Chidera Ezeakor

Personal information
- Born: 5 May 2005 (age 21)

Sport
- Sport: Athletics
- Event: Sprint

Achievements and titles
- Personal bests: 100m: 10.03 (2026) 200m: 20.72 (2025)

Medal record
Men's athletics
Representing Nigeria
African Championships
| Silver medal – second place | 2026 Accra | 4×100 m relay |
| Bronze medal – third place | 2026 Accra | 100 m |
Commonwealth Games
| Bronze medal – third place | 2026 Glasgow | 4×100m relay |
Islamic Solidarity Games
| Silver medal – second place | 2025 Riyadh | 4x100 m relay |

= Chidera Ezeakor =

Nigerian sprinter (born 2005)

Chidera Ezeakor (born 5 May 2005) is a Nigerian sprinter.

==Biography==
Representing Edo State, Ezeakor won the 100 metres at the National Sports Festival in Abeokuta in May 2025, finishing in 10.27 seconds. At the Nigerian Athletics Championships in Yabatech on 1 August 2025, he ran a new personal best of 10.25 seconds. Later that year, he became a bronze medalist in the men's 4 x 100 metres relay representing Nigeria at the 2025 Islamic Solidarity Games in Riyadh, Saudi Arabia. In July of the same year, he signed with the University of Iowa men's track and field team.

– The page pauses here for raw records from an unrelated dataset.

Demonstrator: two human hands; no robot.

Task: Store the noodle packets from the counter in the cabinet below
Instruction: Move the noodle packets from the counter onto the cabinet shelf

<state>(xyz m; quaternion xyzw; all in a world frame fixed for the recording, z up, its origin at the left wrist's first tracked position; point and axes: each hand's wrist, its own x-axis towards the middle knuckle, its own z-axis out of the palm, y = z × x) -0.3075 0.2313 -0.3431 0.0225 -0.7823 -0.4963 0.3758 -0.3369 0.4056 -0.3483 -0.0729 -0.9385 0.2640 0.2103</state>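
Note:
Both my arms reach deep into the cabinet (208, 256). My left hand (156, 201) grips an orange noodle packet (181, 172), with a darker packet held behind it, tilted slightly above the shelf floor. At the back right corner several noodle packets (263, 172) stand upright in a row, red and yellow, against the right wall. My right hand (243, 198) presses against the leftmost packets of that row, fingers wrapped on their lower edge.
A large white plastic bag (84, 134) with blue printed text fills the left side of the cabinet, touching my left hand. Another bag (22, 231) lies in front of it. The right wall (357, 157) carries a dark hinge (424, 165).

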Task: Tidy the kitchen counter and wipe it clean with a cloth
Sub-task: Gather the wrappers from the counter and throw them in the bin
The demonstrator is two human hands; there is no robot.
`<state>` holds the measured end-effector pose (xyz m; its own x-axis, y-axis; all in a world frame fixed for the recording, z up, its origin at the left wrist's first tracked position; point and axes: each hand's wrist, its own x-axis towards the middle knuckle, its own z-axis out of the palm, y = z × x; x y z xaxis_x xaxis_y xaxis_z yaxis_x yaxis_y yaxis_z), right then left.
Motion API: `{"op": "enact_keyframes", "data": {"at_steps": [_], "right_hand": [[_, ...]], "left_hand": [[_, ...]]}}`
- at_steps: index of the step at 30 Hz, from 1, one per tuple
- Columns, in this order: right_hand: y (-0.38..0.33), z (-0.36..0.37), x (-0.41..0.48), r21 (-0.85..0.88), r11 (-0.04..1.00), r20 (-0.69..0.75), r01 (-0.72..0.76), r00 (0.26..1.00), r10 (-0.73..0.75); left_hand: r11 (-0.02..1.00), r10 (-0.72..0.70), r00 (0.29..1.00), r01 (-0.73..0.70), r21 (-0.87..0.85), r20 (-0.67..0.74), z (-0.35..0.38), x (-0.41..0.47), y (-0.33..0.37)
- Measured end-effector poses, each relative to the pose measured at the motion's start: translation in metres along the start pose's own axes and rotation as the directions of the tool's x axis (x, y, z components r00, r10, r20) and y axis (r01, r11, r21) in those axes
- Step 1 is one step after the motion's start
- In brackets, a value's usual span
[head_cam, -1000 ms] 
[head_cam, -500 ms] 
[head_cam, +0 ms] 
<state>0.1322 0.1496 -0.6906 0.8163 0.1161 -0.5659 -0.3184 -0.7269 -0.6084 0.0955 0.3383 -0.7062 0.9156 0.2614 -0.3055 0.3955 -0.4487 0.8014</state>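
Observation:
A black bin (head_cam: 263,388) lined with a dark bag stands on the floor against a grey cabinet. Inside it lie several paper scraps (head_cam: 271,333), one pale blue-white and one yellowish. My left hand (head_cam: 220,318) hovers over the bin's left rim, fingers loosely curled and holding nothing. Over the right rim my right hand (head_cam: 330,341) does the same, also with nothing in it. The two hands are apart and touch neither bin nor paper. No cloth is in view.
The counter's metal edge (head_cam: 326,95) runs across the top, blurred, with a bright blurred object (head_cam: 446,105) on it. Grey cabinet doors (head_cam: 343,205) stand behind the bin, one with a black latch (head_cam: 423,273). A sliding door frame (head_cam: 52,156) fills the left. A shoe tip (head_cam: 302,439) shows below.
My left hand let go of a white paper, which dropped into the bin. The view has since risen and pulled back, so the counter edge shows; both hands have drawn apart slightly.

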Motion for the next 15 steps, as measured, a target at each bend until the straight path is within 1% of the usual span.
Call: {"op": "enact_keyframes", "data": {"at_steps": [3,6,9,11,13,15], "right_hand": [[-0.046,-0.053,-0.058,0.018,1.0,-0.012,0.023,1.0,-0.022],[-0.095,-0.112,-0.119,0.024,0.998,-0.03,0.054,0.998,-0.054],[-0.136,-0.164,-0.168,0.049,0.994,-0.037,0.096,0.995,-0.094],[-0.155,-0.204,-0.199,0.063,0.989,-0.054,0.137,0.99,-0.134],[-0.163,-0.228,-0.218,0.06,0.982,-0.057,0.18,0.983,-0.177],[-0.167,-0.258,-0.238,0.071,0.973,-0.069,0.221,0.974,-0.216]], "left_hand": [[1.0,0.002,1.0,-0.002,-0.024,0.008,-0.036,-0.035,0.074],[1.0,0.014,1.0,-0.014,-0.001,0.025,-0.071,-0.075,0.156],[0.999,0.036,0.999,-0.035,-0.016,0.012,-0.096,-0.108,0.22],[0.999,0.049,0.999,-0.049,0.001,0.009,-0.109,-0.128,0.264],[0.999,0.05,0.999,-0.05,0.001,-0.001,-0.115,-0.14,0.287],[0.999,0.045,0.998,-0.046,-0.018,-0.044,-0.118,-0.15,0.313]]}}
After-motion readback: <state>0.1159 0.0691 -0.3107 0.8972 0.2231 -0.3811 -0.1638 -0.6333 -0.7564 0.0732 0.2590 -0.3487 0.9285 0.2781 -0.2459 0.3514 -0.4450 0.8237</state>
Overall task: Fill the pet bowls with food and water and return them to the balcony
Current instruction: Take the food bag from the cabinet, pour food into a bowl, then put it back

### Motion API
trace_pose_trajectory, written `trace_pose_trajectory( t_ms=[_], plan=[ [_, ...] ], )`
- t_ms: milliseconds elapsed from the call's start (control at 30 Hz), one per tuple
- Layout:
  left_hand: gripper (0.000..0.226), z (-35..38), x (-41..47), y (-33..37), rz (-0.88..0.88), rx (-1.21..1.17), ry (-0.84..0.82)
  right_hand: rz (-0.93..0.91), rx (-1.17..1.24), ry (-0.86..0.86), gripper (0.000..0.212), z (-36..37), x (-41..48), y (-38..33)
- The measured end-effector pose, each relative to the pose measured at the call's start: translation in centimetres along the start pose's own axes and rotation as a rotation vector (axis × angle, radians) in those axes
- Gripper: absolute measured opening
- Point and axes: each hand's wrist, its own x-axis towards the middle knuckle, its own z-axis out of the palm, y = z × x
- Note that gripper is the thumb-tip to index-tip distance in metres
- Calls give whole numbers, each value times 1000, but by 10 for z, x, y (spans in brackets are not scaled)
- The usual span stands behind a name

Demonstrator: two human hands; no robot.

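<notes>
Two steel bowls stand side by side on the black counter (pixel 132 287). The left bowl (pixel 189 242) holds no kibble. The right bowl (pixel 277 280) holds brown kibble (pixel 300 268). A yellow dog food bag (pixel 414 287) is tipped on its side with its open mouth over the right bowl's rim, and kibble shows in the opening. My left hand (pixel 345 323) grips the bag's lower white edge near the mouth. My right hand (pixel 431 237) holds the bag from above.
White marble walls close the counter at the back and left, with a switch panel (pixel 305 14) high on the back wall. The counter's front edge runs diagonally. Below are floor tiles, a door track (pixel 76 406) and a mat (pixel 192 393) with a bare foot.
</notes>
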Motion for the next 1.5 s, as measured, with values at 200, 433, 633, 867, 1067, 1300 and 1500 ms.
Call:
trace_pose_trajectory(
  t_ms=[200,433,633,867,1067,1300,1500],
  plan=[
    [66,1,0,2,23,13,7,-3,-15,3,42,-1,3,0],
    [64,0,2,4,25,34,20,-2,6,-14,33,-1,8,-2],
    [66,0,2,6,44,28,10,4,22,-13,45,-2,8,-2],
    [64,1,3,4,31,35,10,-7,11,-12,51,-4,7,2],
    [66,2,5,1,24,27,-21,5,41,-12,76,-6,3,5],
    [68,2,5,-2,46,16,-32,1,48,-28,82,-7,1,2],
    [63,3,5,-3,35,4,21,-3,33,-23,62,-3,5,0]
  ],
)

In March 2026, he won over 100 metres at the AFN Golden League in Benin City. The following month, he ran a personal best for the 100 in the senior men’s final at the MTN CHAMPS Grand Final in Ibadan to tie with Enoch Adegoke as both men ran 10.15s, sharing the title. Competing for Nigeria at the 2026 World Athletics Relays in Gaborone, Botswana, on 2 May, Ezeakor was part of the Nigerian mixed 4 x 100 metres relay team which qualified for the final, running an African record 40.24 seconds. Later that month, he competed for Nigeria at the 2026 African Championships in Accra, Ghana, winning the bronze medal in the men's 100 m final, credited with the same time as the silver medalist, South Africa’s Bradley Nkoana.

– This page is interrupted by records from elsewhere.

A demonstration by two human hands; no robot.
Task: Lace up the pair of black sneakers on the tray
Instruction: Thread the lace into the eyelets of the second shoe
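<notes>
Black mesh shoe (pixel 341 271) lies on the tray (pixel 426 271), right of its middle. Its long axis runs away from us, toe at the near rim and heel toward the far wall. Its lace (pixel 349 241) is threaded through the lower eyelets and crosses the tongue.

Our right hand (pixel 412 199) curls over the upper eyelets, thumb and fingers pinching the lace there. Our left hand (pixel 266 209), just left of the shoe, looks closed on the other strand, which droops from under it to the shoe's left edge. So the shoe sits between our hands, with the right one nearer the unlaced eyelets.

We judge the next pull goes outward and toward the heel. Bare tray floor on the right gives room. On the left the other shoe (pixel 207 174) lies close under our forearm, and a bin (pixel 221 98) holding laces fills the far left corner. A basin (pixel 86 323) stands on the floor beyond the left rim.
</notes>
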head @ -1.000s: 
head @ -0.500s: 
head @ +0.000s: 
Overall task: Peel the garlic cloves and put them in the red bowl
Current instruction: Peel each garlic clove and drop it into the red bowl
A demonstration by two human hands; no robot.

He ran a personal best for the 100 metres in June 2026, running 10.03 seconds at the Nigerian Championships and Commonwealth Games Trials, placing third in the final behind Favour Ashe and Adekalu Nicholas Fakorede. At the 2026 Commonwealth Games in Glasgow, Scotland, he ran in the heats as part of the Nigerian team which went on to win the bronze medal in the men's 4 × 100 m relay.